National Prayer Day Debate: Prayers do not work, but they are not useless either

On Tuesday this week President Kenyatta announced that Saturday 21, 2020 shall be National Prayer Day, where Kenyans of all faiths shall come together in spirit to plead to God to help the country fight against the coronavirus pandemic. “We cannot ignore the need to turn to God. In these circumstances as we have done in the past as a nation, we have always turned to God first to give thanks for the many blessings that He has bestowed on our nation. But we also turn to God to share our fears, our apprehensions, but also to seek his guidance and ever-present protection,” the President said.

There wasn’t much of an issue about the call given that Kenya is largely a religious nation until a prominent Kenyan Prof. Makau Mutua took issues with the President’s call for prayers. He tweeted, “PRAYERS won’t help Kenya combat the coronavirus PANDEMIC. Let’s stop this SUPERSTITION and return to SCIENCE. This PRIMORDIALISM and NAÏVETÉ could WIPE us off the face of the map.”

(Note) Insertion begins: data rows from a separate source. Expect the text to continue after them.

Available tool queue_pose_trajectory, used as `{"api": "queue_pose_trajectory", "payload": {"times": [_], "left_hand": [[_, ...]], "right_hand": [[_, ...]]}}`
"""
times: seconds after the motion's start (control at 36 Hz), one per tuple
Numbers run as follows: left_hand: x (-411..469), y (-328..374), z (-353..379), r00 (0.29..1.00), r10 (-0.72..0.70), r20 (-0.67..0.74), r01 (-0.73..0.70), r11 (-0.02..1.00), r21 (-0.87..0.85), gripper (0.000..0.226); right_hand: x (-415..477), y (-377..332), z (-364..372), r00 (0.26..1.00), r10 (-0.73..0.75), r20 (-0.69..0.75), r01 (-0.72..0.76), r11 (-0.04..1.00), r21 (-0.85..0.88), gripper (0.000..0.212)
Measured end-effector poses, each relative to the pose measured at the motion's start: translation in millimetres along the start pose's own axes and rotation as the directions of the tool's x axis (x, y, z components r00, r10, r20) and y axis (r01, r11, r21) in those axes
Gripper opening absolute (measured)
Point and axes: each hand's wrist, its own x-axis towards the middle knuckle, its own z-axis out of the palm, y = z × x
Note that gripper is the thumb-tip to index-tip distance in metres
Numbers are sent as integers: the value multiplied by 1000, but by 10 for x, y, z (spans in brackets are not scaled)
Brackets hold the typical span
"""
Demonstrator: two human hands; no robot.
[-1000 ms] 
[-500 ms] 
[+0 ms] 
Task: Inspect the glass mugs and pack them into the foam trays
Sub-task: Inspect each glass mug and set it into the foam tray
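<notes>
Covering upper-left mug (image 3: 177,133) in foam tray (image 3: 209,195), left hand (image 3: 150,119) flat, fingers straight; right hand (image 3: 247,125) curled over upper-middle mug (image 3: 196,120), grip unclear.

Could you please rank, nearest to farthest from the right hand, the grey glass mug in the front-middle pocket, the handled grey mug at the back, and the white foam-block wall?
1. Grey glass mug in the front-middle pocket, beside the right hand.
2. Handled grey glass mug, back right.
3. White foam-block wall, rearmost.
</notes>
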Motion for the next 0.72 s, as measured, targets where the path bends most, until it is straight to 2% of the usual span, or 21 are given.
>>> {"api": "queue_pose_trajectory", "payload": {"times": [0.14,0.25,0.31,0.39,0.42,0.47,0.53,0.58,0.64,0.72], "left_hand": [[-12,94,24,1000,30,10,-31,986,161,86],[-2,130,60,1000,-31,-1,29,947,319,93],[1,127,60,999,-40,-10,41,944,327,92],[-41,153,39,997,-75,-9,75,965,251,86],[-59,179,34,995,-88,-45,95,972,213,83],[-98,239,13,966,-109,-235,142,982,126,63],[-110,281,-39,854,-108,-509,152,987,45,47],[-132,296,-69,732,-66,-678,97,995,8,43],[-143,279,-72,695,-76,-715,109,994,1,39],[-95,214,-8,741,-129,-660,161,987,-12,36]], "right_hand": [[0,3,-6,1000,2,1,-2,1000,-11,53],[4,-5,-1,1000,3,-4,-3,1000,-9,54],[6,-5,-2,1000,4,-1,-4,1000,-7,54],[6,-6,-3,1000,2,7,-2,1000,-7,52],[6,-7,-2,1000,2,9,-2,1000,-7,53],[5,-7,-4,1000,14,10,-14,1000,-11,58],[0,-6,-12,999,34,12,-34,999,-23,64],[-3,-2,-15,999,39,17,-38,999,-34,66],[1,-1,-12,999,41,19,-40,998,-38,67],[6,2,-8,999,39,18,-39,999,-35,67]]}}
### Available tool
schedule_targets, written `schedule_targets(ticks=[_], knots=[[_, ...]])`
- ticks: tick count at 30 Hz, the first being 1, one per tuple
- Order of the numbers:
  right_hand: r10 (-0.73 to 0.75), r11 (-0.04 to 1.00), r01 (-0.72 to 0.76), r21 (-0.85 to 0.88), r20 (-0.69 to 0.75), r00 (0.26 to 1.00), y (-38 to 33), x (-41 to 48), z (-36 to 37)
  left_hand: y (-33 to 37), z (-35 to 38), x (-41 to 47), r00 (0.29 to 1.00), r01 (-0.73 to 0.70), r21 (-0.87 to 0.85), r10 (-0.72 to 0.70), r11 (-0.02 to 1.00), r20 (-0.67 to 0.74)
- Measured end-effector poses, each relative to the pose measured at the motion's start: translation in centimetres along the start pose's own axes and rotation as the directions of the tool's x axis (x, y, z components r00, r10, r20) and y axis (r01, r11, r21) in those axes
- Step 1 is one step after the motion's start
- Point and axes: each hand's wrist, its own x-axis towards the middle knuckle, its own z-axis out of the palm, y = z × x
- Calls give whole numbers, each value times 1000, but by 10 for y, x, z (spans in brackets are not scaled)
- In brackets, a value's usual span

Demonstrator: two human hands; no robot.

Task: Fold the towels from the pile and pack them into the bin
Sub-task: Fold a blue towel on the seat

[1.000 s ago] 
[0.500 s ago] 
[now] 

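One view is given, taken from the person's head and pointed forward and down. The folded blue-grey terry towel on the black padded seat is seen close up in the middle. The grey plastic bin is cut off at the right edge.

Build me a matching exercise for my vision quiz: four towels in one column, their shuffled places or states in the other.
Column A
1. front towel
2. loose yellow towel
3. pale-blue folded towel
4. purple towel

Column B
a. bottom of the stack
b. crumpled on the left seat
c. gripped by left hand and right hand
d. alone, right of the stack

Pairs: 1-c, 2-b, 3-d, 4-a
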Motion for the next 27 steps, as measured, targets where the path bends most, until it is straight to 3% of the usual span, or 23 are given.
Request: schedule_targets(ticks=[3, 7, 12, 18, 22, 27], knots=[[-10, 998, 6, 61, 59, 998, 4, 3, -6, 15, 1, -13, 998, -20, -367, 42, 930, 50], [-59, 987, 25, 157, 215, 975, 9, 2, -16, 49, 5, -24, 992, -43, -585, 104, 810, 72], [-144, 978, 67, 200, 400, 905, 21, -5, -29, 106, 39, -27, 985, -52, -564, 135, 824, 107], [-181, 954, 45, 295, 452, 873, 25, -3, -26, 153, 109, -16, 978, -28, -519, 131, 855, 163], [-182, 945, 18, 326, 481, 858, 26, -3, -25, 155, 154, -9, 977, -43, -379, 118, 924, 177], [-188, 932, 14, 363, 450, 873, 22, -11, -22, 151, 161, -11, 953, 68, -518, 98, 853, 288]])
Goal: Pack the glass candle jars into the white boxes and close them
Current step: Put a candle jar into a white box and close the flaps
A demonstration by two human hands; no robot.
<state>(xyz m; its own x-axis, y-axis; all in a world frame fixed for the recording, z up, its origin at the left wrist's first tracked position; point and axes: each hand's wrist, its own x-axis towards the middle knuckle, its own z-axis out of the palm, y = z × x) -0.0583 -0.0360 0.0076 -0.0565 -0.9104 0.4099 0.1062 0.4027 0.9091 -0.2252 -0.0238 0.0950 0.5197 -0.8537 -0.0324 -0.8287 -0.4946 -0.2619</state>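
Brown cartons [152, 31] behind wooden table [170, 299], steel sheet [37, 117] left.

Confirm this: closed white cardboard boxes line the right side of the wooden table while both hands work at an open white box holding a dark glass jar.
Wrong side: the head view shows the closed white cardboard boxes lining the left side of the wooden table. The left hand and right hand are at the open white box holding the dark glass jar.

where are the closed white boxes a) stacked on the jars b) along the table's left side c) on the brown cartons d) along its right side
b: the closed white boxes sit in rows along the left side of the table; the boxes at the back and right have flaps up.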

That obviously didn’t go well with most Kenyans as can be seen by the replies to the tweet. But the debate comes from the response by Kenya’s chief moral police Ezekiel Mutua who posted this on his Facebook Page:

I have seen a social media post by Prof. Makau Mutua mocking the President for calling for national prayers. Prof. Mutua says we should discard prayers and apply science in fighting the COVID-19 crisis. This is a classic case of knowledge without character. There’s science and there’s God and the two are not mutually exclusive. You can submerge yourself in a bathtub of sanitizers and still lose this battle. If you do not support the call for prayers just shut up and practice your paganism alone. There are many believers of diverse faiths in this country, and a call for national prayer by none other than the President should be supported by all Kenyans of goodwill.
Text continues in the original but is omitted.